1. After reading the article by Thomas et al., comment on where your research, or your research interests, fit into the generational framework for health disparities research. If your work is 1rst or 2nd generation, comment on how your work could lead in the future to 3rd or 4th generation work. If your work is 3rd or 4th generation, comment on what 1rst and 2nd generation work was necessary as a foundation for your current work (or current interests).
I am currently working on a few projects, but the one I am most excited about is the implementation of a free Fatty Liver education class at SFGH. This project is a combination of a 2nd/3rd generation project. Black and Latino patients have previously been identified as being at risk for worse outcomes with regards to metabolic syndrome – obesity, diabetes, hypertension. Latino and Asian patients have worse outcomes when diagnosed with particular chronic liver diseases. We have created the class with the goal of educating our diverse population of patients about their disease(s), helping them to understand the risk factors and potential consequences of metabolic syndrome and fatty liver disease, as well as changes they can make in their lives to help address risk factors and potentially prevent progression of their liver disease in particular. This class is given to patients’ in their preferred language, is interactive, family members are allowed to attend, and our goal was to attempt to address challenges that our patients seen at a safety-net hospital specifically face. This is the 3rd generation portion of the study.
I think this is also a 2nd generation project as we are also asking our patients several questions about their knowledge of the disease, their SES including education, employment, income, neighborhood, access to safe areas to exercise, access to healthy food, etc., as well as their feelings toward dietary changes and exercise. We are also interested in learning more about how their family feels about these lifestyle changes, and how these changes are easier or more difficult based on their education level, financial and housing situation, culture and social support system. Our goal with these questions is to determine causal relationships within each racial/ethnic group that may be contributing to the health disparities previously observed.
I would say overall, my research interests fall within the 2nd to 3rd generations, but I hope that I can eventually participate in a 4th generation work as described in Thomas et al. For now, this class alone has helped me to become more of a self-reflective researcher, which I very much appreciate.
2. The barbershop hypertension intervention, while essentially a clinical services intervention operating at either the fence or safety-net level as described by Jones, has some engagement with the social determinants of health. Interventions like that described in the Gottleib article are designed to mitigate the impact of social determinants. How could you apply one of these two types of interventions to your area of research? Propose one or two interventions that engage with social determinants on some level.

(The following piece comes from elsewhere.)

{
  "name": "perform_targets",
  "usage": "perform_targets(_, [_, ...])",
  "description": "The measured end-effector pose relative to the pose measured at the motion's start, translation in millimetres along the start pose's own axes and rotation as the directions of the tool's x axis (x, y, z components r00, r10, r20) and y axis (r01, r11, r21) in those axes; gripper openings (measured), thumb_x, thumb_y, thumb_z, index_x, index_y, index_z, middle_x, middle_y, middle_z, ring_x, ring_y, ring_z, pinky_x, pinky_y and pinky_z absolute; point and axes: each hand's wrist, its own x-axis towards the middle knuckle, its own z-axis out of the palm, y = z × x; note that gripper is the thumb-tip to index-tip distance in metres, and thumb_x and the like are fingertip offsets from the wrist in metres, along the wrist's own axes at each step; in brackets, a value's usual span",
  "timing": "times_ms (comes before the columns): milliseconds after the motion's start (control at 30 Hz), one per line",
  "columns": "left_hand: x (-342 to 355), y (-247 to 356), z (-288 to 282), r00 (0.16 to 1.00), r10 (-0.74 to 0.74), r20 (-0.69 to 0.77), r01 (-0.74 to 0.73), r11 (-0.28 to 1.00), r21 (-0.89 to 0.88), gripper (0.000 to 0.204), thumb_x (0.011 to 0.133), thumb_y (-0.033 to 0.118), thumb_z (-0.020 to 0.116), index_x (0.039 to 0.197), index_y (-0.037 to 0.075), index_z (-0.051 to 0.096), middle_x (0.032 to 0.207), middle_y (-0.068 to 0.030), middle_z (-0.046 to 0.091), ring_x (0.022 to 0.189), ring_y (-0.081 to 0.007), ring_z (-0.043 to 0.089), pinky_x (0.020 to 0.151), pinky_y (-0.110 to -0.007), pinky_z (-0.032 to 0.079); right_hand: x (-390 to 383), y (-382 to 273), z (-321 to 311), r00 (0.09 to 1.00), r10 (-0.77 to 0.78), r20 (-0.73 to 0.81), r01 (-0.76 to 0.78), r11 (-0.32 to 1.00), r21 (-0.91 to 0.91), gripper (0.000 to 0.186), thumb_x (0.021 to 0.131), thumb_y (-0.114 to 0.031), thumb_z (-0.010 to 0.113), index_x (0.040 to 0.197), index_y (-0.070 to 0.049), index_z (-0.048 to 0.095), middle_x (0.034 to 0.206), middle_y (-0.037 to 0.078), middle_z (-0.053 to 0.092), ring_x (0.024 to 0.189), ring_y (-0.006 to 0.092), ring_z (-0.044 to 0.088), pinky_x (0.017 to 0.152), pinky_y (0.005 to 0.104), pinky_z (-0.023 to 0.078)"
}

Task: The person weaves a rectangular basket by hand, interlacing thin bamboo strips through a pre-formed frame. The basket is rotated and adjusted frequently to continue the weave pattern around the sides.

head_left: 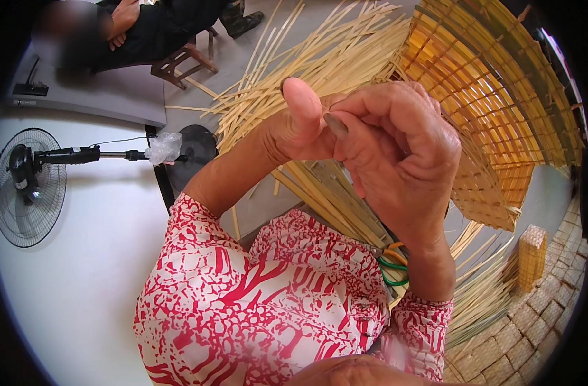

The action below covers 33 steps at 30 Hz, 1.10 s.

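Note:
In front of my chest both hands are raised together. My left hand (305,122) has its thumb stretched up and away; its other fingers are mostly hidden behind my right hand. My right hand (400,148) is closed, its thumb and forefinger pinched together at the base of the left thumb. Whatever lies in that pinch, if anything, is too small to make out. Below the hands, long flat bamboo strips (319,199) lie across my lap. Scissors (395,273) with green and orange handles rest by my right forearm.
A large woven bamboo basket (480,83) stands at the far right. Loose strips (307,67) cover the floor ahead, with thinner ones (480,293) at right beside a woven block (532,258). A standing fan (30,186) is at left. Someone (158,29) sits beside a wooden stool (186,63).

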Motion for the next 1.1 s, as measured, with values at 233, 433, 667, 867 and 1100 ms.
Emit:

I am interested in both non-alcoholic fatty liver disease (NAFLD) and alcohol-associated liver disease (AALD). For each of these diseases, lifestyle changes are absolutely crucial, and while they are extremely challenging changes to make for everyone, they may be more difficult for patients seen at SFGH for a variety of factors. In the future, I would like to study the impact of having a multi-disciplinary team available in hepatology clinic for these patients to see if it improves outcomes in these diseases. For NAFLD, having a nutritionist available to visit with patients in real-time compared to referring the patient to a nutritionist. Although this still requires that the patient come into liver clinic, it eliminates an additional visit, which can be very difficult when income is limited, work hours are less flexible, transportation is difficult, childcare is limited, etc. Similarly, I would like to see if having an addiction specialist available in liver clinic makes a difference in alcohol cessation for AALD patients. Alcohol abstinence is crucial to prevent progression/decompensation of AALD and is a requirement for patients to be referred to UCSF’s liver transplant clinic, which is a common barrier for these patients. I would be interested to see if this intervention changes clinical outcomes but also impacts the referral/transplant rate.